BT

Facilitating the Spread of Knowledge and Innovation in Professional Software Development

Write for InfoQ

Topics

Choose your language

InfoQ Homepage Interviews Martin Thompson Discusses Reactive System Design

Martin Thompson Discusses Reactive System Design

Bookmarks
   

1. Hi. My name is Harry Brumleve. I'm the editor with InfoQ. I'm here at QCon, San Francisco with Martin Thompson. Martin, can you tell to us a little bit about yourself?

I'm an independent consultant. I go around fixing software problems at the moment, particularly around performance and stuff. I've been doing that for a few years now, but I'm probably better known for previously being the Co-Founder and CTO of LMAX and various other startups going back to the early '90s.

   

2. That's great. So what are you here to talk about at QCon

Ah, a couple of different things. One is my top ten performance myths. So I'm going to talk coming up in a couple of days where I'm sort of going to enumerate the top ten things I keep seeing people having problems with and they actually believe it's the other way around. There's a lot of myth and folklore in our industry. And one of the other ones is I'm going to be doing a sort of being on the bleeding edge of software performance for the last 20 odd years. And so I've seen Java from the start and constantly trying to beat it into shape to perform well enough.

   

3. Nice. And you're also a large proponent of the reactive manifesto. Could you tell us why the reactive manifesto is relevant?

It's really interesting. I've seen it pop up earlier this summer, and I felt I wanted to contribute to it because I thought it was very strong in many areas. But one area I thought I could do with a bit of fleshing out was running the responsive side. It was originally fixed on being interactive. And I've seen right through my whole career that how systems are built and the reactive manifesto sums up very well how I've been building systems.
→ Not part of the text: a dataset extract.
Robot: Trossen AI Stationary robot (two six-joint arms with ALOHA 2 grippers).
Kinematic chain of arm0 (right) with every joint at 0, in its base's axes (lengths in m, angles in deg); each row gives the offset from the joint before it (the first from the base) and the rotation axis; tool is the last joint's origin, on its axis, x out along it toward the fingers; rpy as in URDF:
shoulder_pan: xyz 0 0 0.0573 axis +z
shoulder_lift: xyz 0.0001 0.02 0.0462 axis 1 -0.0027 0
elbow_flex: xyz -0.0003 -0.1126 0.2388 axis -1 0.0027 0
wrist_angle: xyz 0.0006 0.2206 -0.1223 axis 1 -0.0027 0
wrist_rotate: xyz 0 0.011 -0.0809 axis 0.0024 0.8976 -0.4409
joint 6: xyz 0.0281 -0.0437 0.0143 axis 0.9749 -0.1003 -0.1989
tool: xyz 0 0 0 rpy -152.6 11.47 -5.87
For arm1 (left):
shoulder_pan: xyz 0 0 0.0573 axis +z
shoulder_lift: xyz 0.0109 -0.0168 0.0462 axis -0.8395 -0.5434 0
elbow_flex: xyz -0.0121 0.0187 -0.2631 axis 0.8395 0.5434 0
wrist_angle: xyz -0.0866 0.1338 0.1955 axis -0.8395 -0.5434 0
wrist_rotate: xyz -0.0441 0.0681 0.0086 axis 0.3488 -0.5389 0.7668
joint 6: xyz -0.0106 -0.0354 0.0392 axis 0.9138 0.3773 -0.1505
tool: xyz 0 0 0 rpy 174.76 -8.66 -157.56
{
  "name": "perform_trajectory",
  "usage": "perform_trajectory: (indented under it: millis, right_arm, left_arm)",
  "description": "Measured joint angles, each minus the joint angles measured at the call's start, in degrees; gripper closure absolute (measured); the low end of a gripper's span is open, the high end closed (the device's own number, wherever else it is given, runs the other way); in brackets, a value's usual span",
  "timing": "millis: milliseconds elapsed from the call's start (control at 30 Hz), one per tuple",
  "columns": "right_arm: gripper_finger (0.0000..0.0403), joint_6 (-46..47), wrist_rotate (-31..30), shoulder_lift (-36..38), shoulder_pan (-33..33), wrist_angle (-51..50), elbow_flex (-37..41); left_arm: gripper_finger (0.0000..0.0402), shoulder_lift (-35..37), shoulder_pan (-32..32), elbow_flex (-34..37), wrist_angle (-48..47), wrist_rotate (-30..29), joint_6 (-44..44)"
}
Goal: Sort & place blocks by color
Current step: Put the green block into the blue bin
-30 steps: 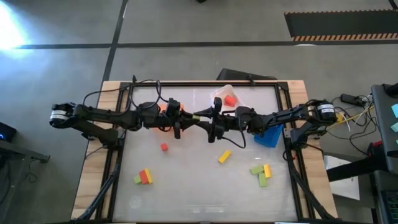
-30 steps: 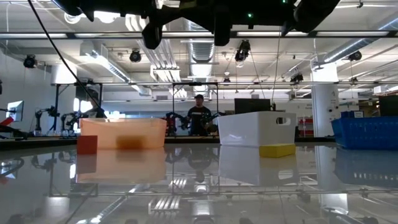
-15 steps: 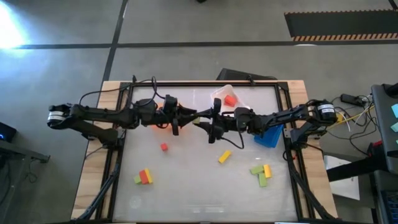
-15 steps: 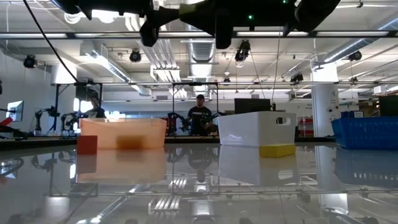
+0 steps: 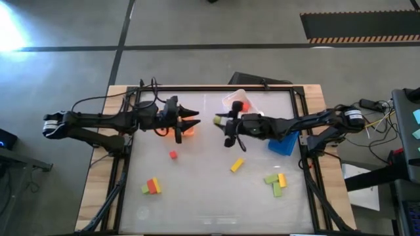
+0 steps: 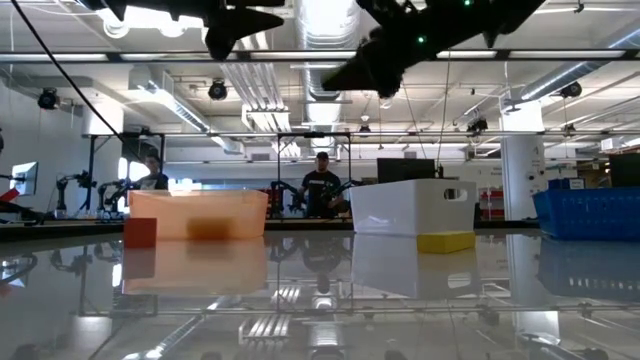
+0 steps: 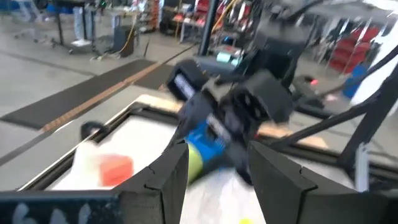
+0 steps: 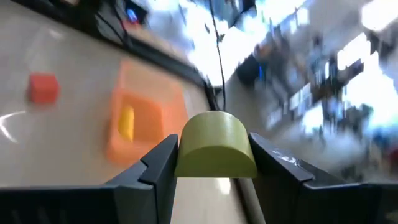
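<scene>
My right gripper [image 8: 216, 155] is shut on a light green block with a rounded top [image 8: 214, 140], held high over the table's middle [image 5: 218, 121]. My left gripper [image 5: 195, 117] faces it from the left, open and holding nothing [image 7: 217, 174], above the orange bin [image 5: 186, 130]. In that bin lies a yellow block [image 8: 126, 121]. Loose on the table lie a red block [image 5: 173, 155], a yellow block [image 5: 237, 165], a green, red and yellow group [image 5: 152, 187] and a green and yellow group [image 5: 275, 182]. My right gripper pinches the light green block by two opposite sides [image 8: 184, 160] between its two fingers. The fingers come nearly level from the table's right. The block sits with its rounded top up, lifted well clear of the table.
A white bin [image 5: 231, 98] with a red block [image 5: 243, 105] in it stands at the far middle. A blue bin [image 5: 283, 144] lies under the right arm. A raised frame [image 5: 131, 151] runs around the tabletop. People stand in the room behind.
The two grippers stood tip to tip over the table's middle. My left gripper has opened, rolled and drawn back toward the table's left edge, over the orange bin. My right gripper has rolled and tipped up toward level, keeping the green block.
</scene>
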Motion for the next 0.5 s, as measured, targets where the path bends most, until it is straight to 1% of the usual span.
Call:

I think it's very important that they're designed to scale. They do it in a very sensible way so that they're responsive, they're resilient. And I think event-based systems are the best way to go for anything of scale. I think we sort of – we're smoking the crack cocaine of synchronous systems and people think it's easy to begin with. As soon as it gets big and complex, it becomes a mess and hard to maintain, hard to make it scale, hard to make it perform, hard to make it reliable. And the answer is really asynchronous and we're sort of driving back to that and proper event-driven system now. It's what we used to do before the web came along.

   

4. And so a lot of the reactive topics that address asynchronicity focus on the client layer, specifically like JavaScript and AJAX. But can backend services also contribute to reactive systems?

I think very much so. A good service design is fundamentally reactive. It's sitting there, waiting for things to happen in the world and it’s going to respond to them. So you're reacting to events. By building systems that way, you can deal with failure particularly well and scalability very well by taking incoming events and responding by making them non-blocking. Typical synchronous designs end up being blocking by nature and Amdahl's law starts to rule.

And as we’re now going into the multicore world, Amdahl is getting up very early in the morning as our systems struggle to scale. People don't realize this. There's some real fundamentals like Little's law, Amdahl's law, some basic mathematics. When you apply it to systems design, you see the limitations very, very quickly. Yet we seem to be more interested in fashion than doing some basic sums.

   

5. Could you talk a little bit more about those different laws that people seem to be ignoring as they're writing non-reactive systems?

Yes. So let's start with Amdahl's law which is kind of interesting. So if we want to parallelize something, if we have got no interaction between any two things that are going on, it parallelizes very well. But most things don't. There’s usually some sequential component to that, and everything has to wait on that sequential component for it to happen and it becomes a fundamentally limiting factor.

When you start building synchronous systems, people don't realize that there are synchronization points and what's going on. It could be synchronization on a pool of connections to a database. When people are writing to web servers and other things, they're holding open thread from the client right through to the server with having a connection for HTTP and getting the response back.

It's much more scalable if you don’t even use HTTP to send down data and close straight away on that connection, let it be reused and then get a backchannel that's Comet or Websockets-based pushing events back. Now, when we do that, we can flow data through much faster. That's when the second law starts kicking in quite interestingly because when you have the contention points, you get queues following behind them, and that's what Little's law is about is how we measure our queues and manage those. If we take so long processing something and we have queues building in front of them, latency then is directly impacted because if those queues build up, things wait in those queues.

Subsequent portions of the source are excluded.